Lágrimas invadem os olhos e ela luta para segurá -los. Neste sábado, 25 de janeiro, dois dias antes da retomada das aulas, Anna Attomani, professora de cartas do Bakari-Kusu College em Dzoumogné, no norte de Mayotte, onde o ciclone Chido causou mais danos em 14 de dezembro de 2024, disse que ele disse temia esse momento. “Na minha turma de 3e Com 30 alunos, eu só vi dois nas ruas. É realmente estranho, eu os encontro porque aqui moramos em uma grande vila, preocupa o professor. Onde estão as crianças? Eu preciso saber. »»
Vai levar vários dias Para estabelecer um censo e determinar se os estudantes universitários, entre os 1.500 do estabelecimento, desapareceram ou morreram quando o ciclone passa. Este professor principal foi na segunda -feira no início das 3 classes de 3e e 6e. Mas ignora se, nos próximos dias, estará em um estado psicológico fornecer cursos. “É realmente difícil, confrust mmeu Attoonomani. Preciso me sentir seguro, protegido. »»

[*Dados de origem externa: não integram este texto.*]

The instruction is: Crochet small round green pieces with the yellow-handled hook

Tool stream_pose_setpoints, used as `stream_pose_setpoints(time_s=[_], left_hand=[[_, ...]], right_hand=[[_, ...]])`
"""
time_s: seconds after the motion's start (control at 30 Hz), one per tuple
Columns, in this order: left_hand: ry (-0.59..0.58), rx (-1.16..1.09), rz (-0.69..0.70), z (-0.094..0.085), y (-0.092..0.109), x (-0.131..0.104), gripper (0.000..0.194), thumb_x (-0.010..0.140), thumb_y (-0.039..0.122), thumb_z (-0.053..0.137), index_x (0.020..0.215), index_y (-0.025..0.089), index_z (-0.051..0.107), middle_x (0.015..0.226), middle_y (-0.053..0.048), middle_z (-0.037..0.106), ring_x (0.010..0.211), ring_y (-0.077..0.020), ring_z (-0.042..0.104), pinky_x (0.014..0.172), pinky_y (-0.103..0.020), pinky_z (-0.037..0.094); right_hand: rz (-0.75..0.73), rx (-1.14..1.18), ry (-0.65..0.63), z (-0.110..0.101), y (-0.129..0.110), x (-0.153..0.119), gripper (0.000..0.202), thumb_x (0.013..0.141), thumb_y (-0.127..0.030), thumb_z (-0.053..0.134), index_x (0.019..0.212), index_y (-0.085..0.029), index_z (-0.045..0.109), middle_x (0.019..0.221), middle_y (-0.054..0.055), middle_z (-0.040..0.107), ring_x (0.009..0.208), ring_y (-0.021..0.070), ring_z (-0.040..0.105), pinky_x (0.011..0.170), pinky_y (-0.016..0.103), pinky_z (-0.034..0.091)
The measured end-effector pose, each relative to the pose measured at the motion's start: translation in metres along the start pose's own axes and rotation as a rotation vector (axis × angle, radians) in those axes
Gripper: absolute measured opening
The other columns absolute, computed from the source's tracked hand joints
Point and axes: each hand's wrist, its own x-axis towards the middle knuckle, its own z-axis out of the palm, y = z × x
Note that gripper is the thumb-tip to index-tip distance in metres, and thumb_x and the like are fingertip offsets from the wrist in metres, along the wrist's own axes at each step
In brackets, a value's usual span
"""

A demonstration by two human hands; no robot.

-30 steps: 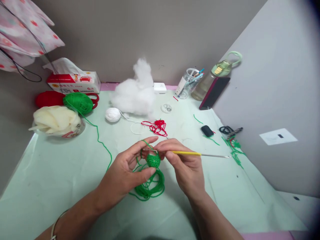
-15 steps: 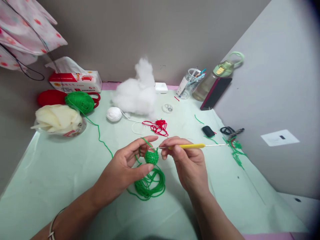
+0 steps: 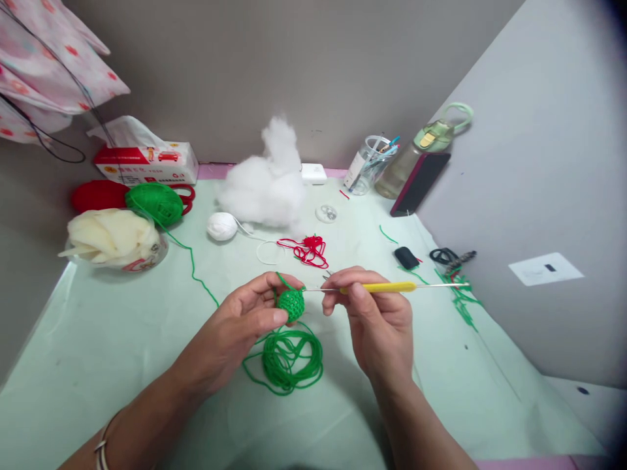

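Head view: the left hand (image 3: 238,320) pinched a crocheted piece (image 3: 292,304); right of this piece, the right hand (image 3: 377,320) grasped a hook (image 3: 392,287); below the piece lay yarn (image 3: 275,362).

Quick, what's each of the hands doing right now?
Left hand: closed, holding the small round green crocheted piece.
Right hand: closed, holding the slim metal crochet hook with yellow handle.

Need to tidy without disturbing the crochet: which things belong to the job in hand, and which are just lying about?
In use: yellow-handled hook in the right hand; green crocheted piece in the left hand; likely the green yarn coil.

Apparently lying about: tissue box; bottle; clear cup; red yarn tangle.
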Motion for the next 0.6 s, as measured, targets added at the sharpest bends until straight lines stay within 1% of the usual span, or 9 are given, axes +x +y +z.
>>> stream_pose_setpoints(time_s=[0.17,0.6], left_hand=[[-0.012,-0.003,-0.006,-0.0005,0.0002,0.0005,0.022,0.086,0.028,0.078,0.108,0.03,0.077,0.094,0.002,0.067,0.087,-0.0136,0.057,0.078,-0.023,0.045],[-0.012,0.003,-0.004,0.003,0.0018,-0.0013,0.021,0.085,0.03,0.08,0.106,0.028,0.077,0.093,0.002,0.066,0.085,-0.0135,0.056,0.078,-0.024,0.046]], right_hand=[[0.008,-0.012,-0.002,-0.0001,-0.0007,-0.0005,0.017,0.102,-0.03,0.064,0.099,-0.026,0.08,0.093,0.002,0.074,0.074,0.0126,0.07,0.067,0.028,0.059],[-0.056,-0.034,-0.007,0.0031,0.0025,-0.0038,0.018,0.103,-0.026,0.062,0.102,-0.027,0.08,0.096,0.003,0.074,0.075,0.0139,0.069,0.068,0.031,0.058]])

O ciclone arrancou o teto de sua casa. Nos dias e noites que se seguiram, todos os seus pertences foram saqueados. O professor saiu de férias na noite de sexta -feira que precedeu Chido. “Eu não tenho nada além de roupas velhas”lança a professora mostrando seu verde, desbotado e manchado. Móveis, eletrodomésticos, seus pratos foram levados. Ela afirma ter encontrado propriedade com um jovem da favela vizinha, reconstruída depois de ser raspada pelos ventos. “Aqueles que vieram não levaram meus livros porque tinham medo de aprender”solte o professor designando obras de Anouilh, Flaubert e Sartre danificadas pela chuva e se reuniram em uma cama.